» How to complete this task
From the first line of the listing to the last, set down everything exactly, but skip the images.

» Recorded information
──────────────────────────────
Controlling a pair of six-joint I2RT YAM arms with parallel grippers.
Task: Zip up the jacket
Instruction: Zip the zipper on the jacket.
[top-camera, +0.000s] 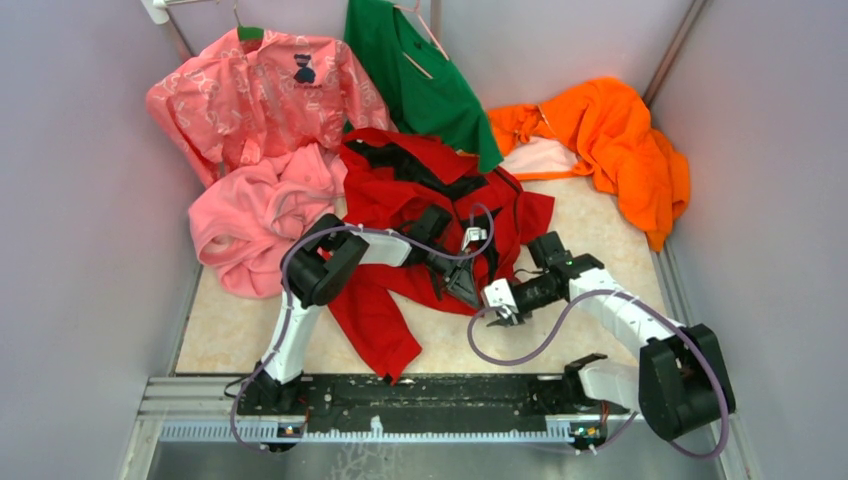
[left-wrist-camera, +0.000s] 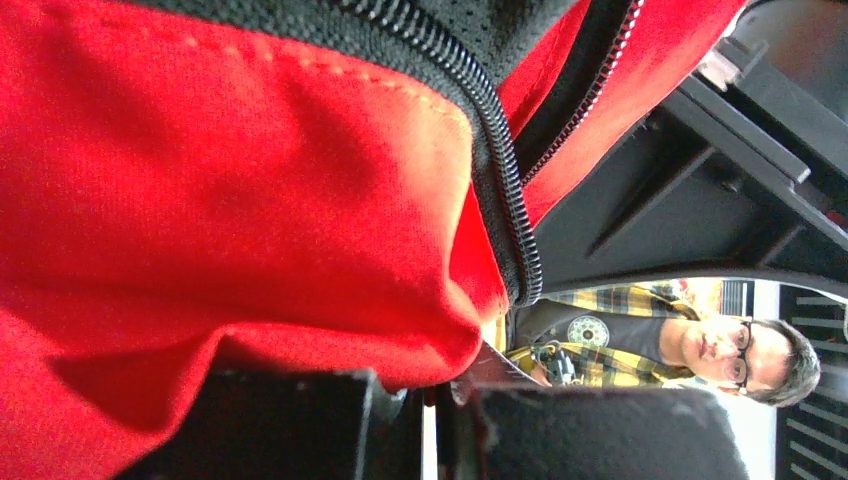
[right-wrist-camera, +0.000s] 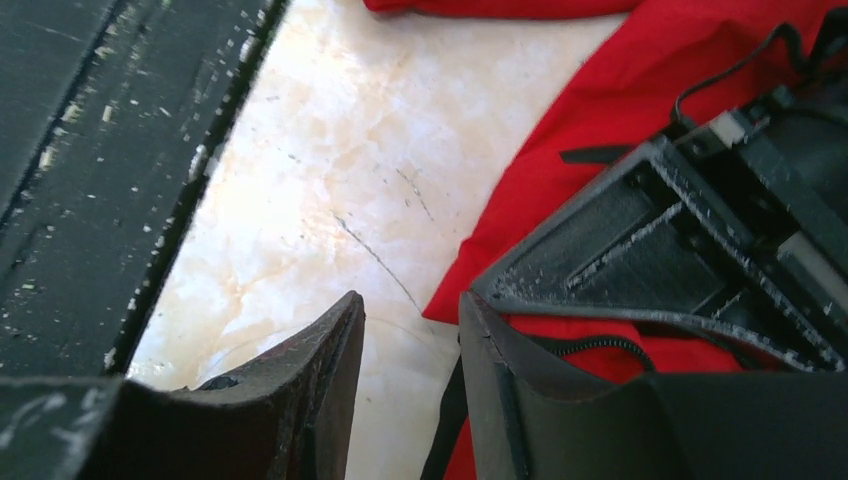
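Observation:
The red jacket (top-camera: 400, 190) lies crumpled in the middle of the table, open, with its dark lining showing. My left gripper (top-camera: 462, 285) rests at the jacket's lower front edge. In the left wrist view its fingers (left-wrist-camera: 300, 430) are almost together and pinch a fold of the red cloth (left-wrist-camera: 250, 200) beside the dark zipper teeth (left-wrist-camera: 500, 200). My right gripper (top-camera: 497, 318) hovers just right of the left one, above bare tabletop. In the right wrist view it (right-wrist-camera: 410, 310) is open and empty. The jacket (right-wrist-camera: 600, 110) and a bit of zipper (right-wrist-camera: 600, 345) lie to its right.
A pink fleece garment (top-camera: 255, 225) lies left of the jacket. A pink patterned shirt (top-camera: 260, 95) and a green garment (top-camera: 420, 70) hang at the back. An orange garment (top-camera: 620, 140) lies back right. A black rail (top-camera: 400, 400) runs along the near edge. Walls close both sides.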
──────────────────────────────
» Result of the exercise
Controlling a pair of six-joint I2RT YAM arms with parallel grippers.
Task: Zip up the jacket
Instruction: Zip the zipper on the jacket.
[top-camera, +0.000s] 
[left-wrist-camera, +0.000s] 
[right-wrist-camera, +0.000s] 
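Observation:
The red jacket (top-camera: 400, 190) lies crumpled in the middle of the table, open, with its dark lining showing. My left gripper (top-camera: 462, 285) rests at the jacket's lower front edge. In the left wrist view its fingers (left-wrist-camera: 300, 430) are almost together and pinch a fold of the red cloth (left-wrist-camera: 250, 200) beside the dark zipper teeth (left-wrist-camera: 500, 200). My right gripper (top-camera: 497, 318) hovers just right of the left one, above bare tabletop. In the right wrist view it (right-wrist-camera: 410, 310) is open and empty. The jacket (right-wrist-camera: 600, 110) and a bit of zipper (right-wrist-camera: 600, 345) lie to its right.
A pink fleece garment (top-camera: 255, 225) lies left of the jacket. A pink patterned shirt (top-camera: 260, 95) and a green garment (top-camera: 420, 70) hang at the back. An orange garment (top-camera: 620, 140) lies back right. A black rail (top-camera: 400, 400) runs along the near edge. Walls close both sides.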

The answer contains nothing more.